Machine Learning, Statistics and Utilities around Developer Productivity, Company Productivity and Project Productivity
Project description
devml
Machine Learning, Statistics and Utilities around Developer Productivity
A few handy bits of functionality:
Can checkout all repositories in Github
Converts a tree of checked out repositories on disk into a pandas dataframe
Statistics on combined DataFrames
Get environment setup
Code is written to support Python 3.6 or greater. You can get that here: https://www.python.org/downloads/release/python-360/.
An easy way to run the project locally is to check the repo out and in the root of the repo run:
make setup
This create a virtualenv in ~/.devml
Next, source that virtualenv:
source ~/.devml/bin/activate
Run Make All (installs, lints and tests)
make all
# #Example output
#(.devml) ➜ devml git:(master) make all
#pip install -r requirements.txt
#Requirement already satisfied: pytest in /Users/noahgift/.devml/lib/python3.6/site-packages (from -r requirements.txt (line #1)
---------- coverage: platform darwin, python 3.6.2-final-0 -----------
Name Stmts Miss Cover
----------------------------------------------
devml/__init__.py 1 0 100%
devml/author_stats.py 6 6 0%
devml/fetch_repo.py 54 42 22%
devml/mkdata.py 84 21 75%
devml/org_stats.py 76 55 28%
devml/post_processing.py 50 35 30%
devml/state.py 29 9 69%
devml/stats.py 55 43 22%
devml/ts.py 29 14 52%
devml/util.py 12 4 67%
dml.py 111 66 41%
----------------------------------------------
TOTAL 507 295 42%
....
You don’t use virtualenv or don’t want to use it. No problem, just run make all it should probably work if you have python 3.6 installed.
make all
Explore Jupyter Notebooks on Github Organizations
You can explore combined datasets here using this example as a starter:
https://github.com/noahgift/devml/blob/master/notebooks/github_data_exploration.ipynb
Explore Jupyter Notebooks on Repository Churn
You can explore File Metadata exploration example here:
https://github.com/noahgift/devml/blob/master/notebooks/repo_file_exploration.ipynb
All Files Churned by type:
Summary Churn Statistics by type:
Expected Configuration
The command-line tools expects for you to create a project directory with a config.json file. Inside the config.json file, you will need to provide an oath token. You can find information about how to do that here: https://help.github.com/articles/creating-a-personal-access-token-for-the-command-line/.

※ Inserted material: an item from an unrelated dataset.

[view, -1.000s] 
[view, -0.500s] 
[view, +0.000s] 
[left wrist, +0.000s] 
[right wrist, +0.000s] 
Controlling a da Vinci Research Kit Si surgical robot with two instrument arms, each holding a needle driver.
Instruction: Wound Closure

Alternately, you can pass these values in via the python API or via the command-line as options. They stand for the following:
org: Github Organization (To clone entire tree of repos)
checkout_dir: place to checkout
oath: personal oath token generated from Github
➜ devml git:(master) ✗ cat project/config.json
{
"project" :
{
"org":"pallets",
"checkout_dir": "/tmp/checkout",
"oath": "<keygenerated from Github>"
}
}
Basic command-line Usage
You can find out stats for a checkout or a directory full of checkout as follows
python dml.py gstats author --path ~/src/mycompanyrepo(s)
Top Commits By Author: author_name commits
0 John Smith 3059
1 Sally Joe 2995
2 Greg Mathews 2194
3 Jim Mayflower 1448
Basic API Usage (Converting a tree of repo(s) into a pandas DataFrame)
In [1]: from devml import (mkdata, stats)
In [2]: org_df = mkdata.create_org_df(path=/src/mycompanyrepo(s)")
In [3]: author_counts = stats.author_commit_count(org_df)
In [4]: author_counts.head()
Out[4]:
author_name commits
0 John Smith 3059
1 Sally Joe 2995
2 Greg Mathews 2194
3 Jim Mayflower 1448
4 Truck Pritter 1441
Clone all repos in Github using API
In [1]: from devml import (mkdata, stats, state, fetch_repo)
In [2]: dest, token, org = state.get_project_metadata("../project/config.json")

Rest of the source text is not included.